Truncated NPY-based NPY(Y1)R-specific radiopeptides: Improved in vivo PET tumor imaging by application of peptidase inhibitors

Abstract

The neuropeptide Y receptor subtype 1 (NPY(Y₁)R) exhibits high expression rates on human breast cancer and is therefore an important target structure for the sensitive and specific visualization and characterization of the disease by Positron Emission Tomography (PET). However, imaging of this receptor type has been of limited success so far due to the low stability of peptide-based NPY-derived NPY(Y₁)R-specific radiotracer candidates due to in vivo degradation. Given the challenges in stabilizing these agents, our study sought to explore whether the stability of NPY(Y₁)R-specific radiopeptides could be enhanced. We aimed to achieve this by either modifying the peptide structure with various molecular scaffolds or by applying peptidase inhibitors. This evaluation aimed to identify the optimal approach for achieving effective NPY(Y₁)R-specific imaging in the following. To validate our approach, we systematically investigated four new truncated ⁶⁸Ga-labeled analogs of NPY and the reference compound [⁶⁸Ga]Ga-[Lys⁴(N_ε-DOTA)]BVD15, bearing different molecular scaffolds such as a DOTA or NODA-GA chelator, a 4-APipAc linker, a Bip unit, and an N-terminal Lys(lauryl) group. The four new radiotracers as well as the reference compound were obtained in high chemical and radiochemical yields with molar activities of 33–39 GBq/μmol. The radiopeptides exhibited varying log_D7.4 values, ranging from −3.37 ± 0.09 to +0.35 ± 0.11, and showed different levels of stability in human serum and liver microsomes, depending on their molecular structure. Subsequently, the influence of the peptidase inhibitors actinonin, phosphoramidon, captopril and E−64 on the in vitro stability of the radiotracers was investigated. In these studies, only actinonin demonstrated a positive effect on the stability of all radiopeptides. In contrast, phosphoramidon yielded variable results, and neither captopril nor E−64 showed a significant stabilizing effect.

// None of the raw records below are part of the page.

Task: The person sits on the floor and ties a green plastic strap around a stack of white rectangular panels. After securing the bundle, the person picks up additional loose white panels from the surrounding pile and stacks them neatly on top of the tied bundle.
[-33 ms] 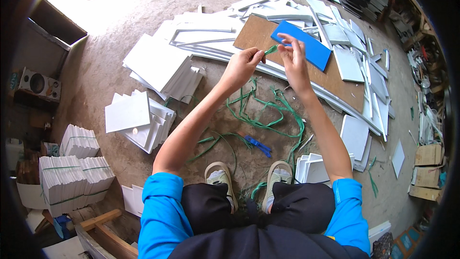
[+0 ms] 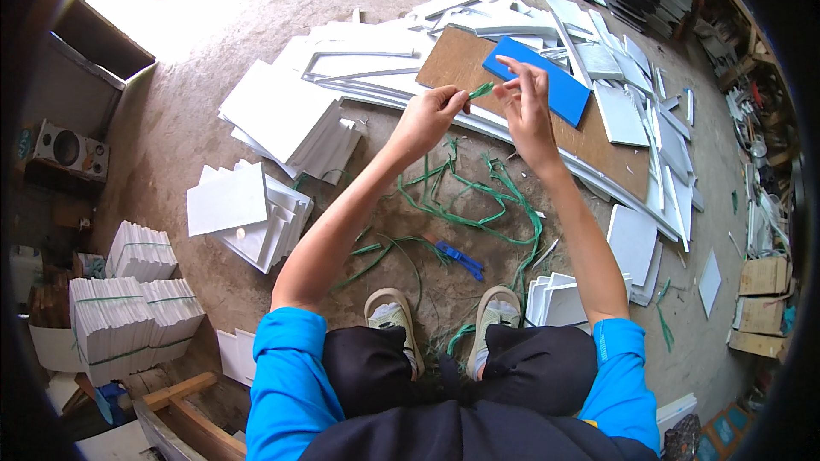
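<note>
My left hand (image 2: 434, 119) pinches the end of a bunch of green plastic twine (image 2: 482, 90) between thumb and fingers, out over the board pile. A frayed tuft sticks out to the right of the grip. Just beside that tuft is my right hand (image 2: 531, 119), raised with its fingers apart and holding nothing that I can see. Beneath my wrists, more loose twine (image 2: 538, 222) loops over the concrete floor. A blue tool (image 2: 461, 261) lies among the strands in front of my feet; its exact kind is unclear.
White boards (image 2: 278, 111) are stacked at the left, with a smaller stack (image 2: 226, 201) nearer me. Ahead lies a heap of white panels with a brown board (image 2: 453, 60) and a blue board (image 2: 555, 90). Tied white bundles (image 2: 111, 320) stand far left, near a wooden frame (image 2: 201, 418).
My right hand has shifted slightly right, away from the twine's tuft, and its fingers have moved. The left hand keeps its pinch on the twine, nearly still.
</note>
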Demonstrator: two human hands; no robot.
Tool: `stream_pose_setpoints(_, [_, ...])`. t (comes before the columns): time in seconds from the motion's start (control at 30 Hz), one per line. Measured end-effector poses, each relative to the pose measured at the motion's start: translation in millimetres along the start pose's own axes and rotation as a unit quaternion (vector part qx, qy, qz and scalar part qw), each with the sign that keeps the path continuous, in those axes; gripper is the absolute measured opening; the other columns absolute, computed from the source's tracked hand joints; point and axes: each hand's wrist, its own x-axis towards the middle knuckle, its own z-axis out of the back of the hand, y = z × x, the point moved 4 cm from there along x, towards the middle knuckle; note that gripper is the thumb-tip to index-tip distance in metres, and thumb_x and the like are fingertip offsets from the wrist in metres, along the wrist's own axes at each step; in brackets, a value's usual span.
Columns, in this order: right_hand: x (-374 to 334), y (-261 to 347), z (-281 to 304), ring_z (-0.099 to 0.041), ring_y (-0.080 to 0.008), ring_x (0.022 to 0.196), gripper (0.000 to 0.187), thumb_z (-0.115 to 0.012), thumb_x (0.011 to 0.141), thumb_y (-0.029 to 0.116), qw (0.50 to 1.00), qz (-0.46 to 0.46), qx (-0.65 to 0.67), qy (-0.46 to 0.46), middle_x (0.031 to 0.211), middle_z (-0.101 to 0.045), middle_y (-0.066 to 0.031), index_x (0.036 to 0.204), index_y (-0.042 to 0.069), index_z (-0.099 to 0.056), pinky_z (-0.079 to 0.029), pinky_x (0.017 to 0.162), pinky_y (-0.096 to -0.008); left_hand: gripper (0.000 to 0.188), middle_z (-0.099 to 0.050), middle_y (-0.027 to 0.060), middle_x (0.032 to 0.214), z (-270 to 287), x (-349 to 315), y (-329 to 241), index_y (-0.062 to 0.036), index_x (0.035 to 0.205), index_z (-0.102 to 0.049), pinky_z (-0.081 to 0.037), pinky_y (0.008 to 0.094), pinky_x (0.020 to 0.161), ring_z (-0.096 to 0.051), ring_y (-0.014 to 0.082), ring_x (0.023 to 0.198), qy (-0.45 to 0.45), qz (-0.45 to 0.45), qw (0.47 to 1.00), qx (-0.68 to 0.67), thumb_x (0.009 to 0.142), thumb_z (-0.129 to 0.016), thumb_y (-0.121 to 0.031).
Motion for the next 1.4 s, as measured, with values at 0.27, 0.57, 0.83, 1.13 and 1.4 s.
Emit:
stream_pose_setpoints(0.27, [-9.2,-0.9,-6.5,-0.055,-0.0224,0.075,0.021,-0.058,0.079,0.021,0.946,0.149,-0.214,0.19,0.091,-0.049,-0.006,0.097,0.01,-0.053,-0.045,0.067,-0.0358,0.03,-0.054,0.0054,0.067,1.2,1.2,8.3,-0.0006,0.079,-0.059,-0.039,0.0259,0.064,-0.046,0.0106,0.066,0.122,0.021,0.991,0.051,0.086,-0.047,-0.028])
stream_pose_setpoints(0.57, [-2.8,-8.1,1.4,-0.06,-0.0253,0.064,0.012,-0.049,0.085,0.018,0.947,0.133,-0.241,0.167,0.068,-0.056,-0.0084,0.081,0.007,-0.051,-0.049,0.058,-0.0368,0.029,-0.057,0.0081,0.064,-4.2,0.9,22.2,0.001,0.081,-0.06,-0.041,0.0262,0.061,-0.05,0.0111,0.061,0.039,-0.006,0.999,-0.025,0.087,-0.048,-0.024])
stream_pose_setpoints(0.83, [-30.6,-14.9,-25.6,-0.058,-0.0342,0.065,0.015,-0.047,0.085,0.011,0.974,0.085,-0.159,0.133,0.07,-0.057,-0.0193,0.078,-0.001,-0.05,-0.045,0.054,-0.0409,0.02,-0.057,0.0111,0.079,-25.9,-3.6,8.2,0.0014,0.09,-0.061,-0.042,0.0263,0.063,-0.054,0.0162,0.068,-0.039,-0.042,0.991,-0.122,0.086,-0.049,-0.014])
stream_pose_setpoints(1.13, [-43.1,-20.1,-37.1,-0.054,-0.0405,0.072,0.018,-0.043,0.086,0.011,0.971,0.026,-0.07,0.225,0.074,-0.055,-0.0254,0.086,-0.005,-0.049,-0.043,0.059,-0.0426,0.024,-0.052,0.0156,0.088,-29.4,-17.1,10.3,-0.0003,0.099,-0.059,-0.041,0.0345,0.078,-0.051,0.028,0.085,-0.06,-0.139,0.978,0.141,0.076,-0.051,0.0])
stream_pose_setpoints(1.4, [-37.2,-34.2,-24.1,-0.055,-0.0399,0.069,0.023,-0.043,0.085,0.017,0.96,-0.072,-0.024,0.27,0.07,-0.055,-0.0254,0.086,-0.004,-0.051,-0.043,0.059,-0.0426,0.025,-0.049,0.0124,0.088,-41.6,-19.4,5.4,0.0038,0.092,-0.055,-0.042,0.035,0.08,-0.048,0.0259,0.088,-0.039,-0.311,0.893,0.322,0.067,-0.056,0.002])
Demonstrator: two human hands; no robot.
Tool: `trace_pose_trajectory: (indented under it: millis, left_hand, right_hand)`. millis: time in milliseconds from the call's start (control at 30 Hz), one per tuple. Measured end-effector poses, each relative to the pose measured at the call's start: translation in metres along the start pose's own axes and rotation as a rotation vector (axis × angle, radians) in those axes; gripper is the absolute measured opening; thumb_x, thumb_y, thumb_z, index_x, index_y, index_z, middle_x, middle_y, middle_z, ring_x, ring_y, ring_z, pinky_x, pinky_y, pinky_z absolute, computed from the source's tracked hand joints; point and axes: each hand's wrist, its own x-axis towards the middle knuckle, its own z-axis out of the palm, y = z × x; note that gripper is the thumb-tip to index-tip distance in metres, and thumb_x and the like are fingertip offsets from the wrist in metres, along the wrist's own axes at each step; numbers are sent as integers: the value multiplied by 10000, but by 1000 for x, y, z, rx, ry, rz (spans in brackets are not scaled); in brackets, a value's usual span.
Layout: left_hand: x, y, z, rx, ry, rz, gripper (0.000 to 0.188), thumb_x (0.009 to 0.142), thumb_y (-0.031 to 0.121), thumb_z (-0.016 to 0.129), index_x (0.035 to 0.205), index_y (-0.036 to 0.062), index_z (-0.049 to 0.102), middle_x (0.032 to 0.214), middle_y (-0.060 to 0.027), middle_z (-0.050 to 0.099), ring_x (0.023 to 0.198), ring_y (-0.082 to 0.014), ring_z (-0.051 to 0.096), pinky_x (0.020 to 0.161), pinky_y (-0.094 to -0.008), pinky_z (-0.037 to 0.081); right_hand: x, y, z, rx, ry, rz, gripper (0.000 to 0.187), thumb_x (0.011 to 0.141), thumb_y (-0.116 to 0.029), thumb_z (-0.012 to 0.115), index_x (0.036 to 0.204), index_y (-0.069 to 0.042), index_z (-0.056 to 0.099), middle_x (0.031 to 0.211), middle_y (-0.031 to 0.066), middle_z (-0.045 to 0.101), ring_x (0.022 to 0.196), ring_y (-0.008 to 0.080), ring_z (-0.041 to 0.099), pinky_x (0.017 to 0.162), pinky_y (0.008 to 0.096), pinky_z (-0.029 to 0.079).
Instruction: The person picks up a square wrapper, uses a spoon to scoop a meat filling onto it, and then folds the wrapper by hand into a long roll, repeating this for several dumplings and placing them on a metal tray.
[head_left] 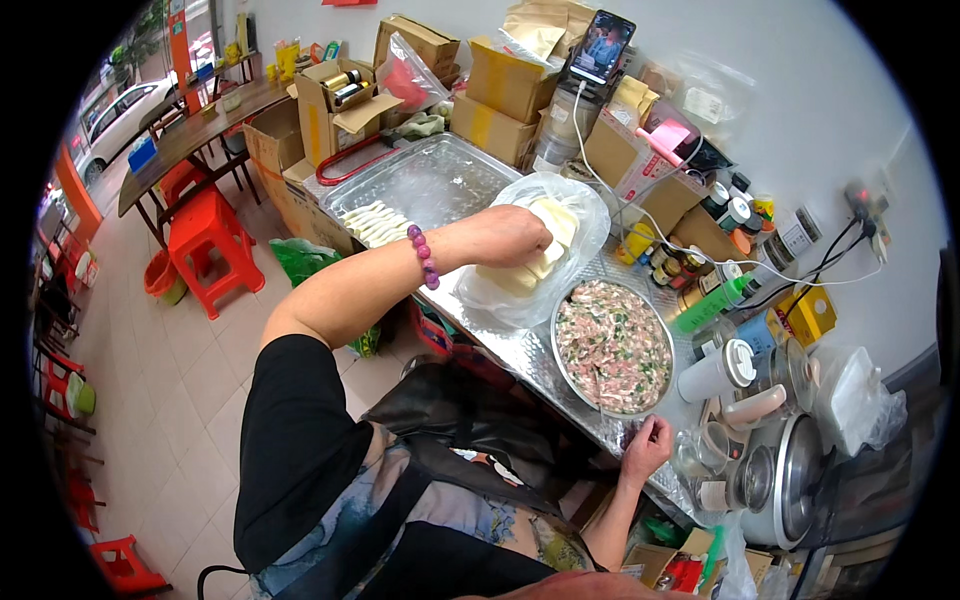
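Observation:
My left hand (508,237), with a purple bead bracelet at the wrist, reaches over a stack of pale yellow dough wrappers (562,222) in a clear plastic bag (592,205). Its fingers are bent and pressed together at the wrappers; the fingertips are partly hidden. At the table's near edge my right hand (648,450) is closed, and what it holds, if anything, I cannot make out. Just beyond it stands a round metal bowl (556,352) of minced meat with green bits (612,345). Folded pale dumplings (375,222) lie in rows on a metal tray (440,175).
Cardboard boxes (492,128) and a phone (602,48) line the wall. To the right crowd seasoning jars, a green bottle (712,303), a white cup (718,370) and a large lidded pot (795,480). Red stools (208,250) stand on the tiled floor at left.

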Motion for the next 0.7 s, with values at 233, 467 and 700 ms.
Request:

Consequently, the effect of actinonin administration on the in vivo PET/CT imaging results of the most promising ligand [⁶⁸Ga]Ga-[Lys⁴(N_ε-NODA-GA)]BVD15 ([⁶⁸Ga]Ga-2) was investigated in a T47D tumor-bearing xenograft mouse model, followed by ex vivo biodistribution studies. In these experiments, the administration of 250 μg actinonin resulted in a significantly increased uptake of [⁶⁸Ga]Ga-2 in the T47D tumor (5.9 ± 1.0 % ID/g (with actinonin) instead of 3.1 ± 0.9 % ID/g (without actinonin) at 2h p.i.), and an increase in tumor-to-muscle ratios from 1.8 to 4.0 upon co-administration of the inhibitor.

The results impressively demonstrate the positive influence of actinonin on the in vivo stability of the NPY(Y₁)R-specific radiopeptide [⁶⁸Ga]Ga-2, resulting in an increased tumor accumulation and improved tumor-to-background ratios. These findings thus provide important incentive for further advancement of NPY(Y₁)R-specific tumor imaging using PET.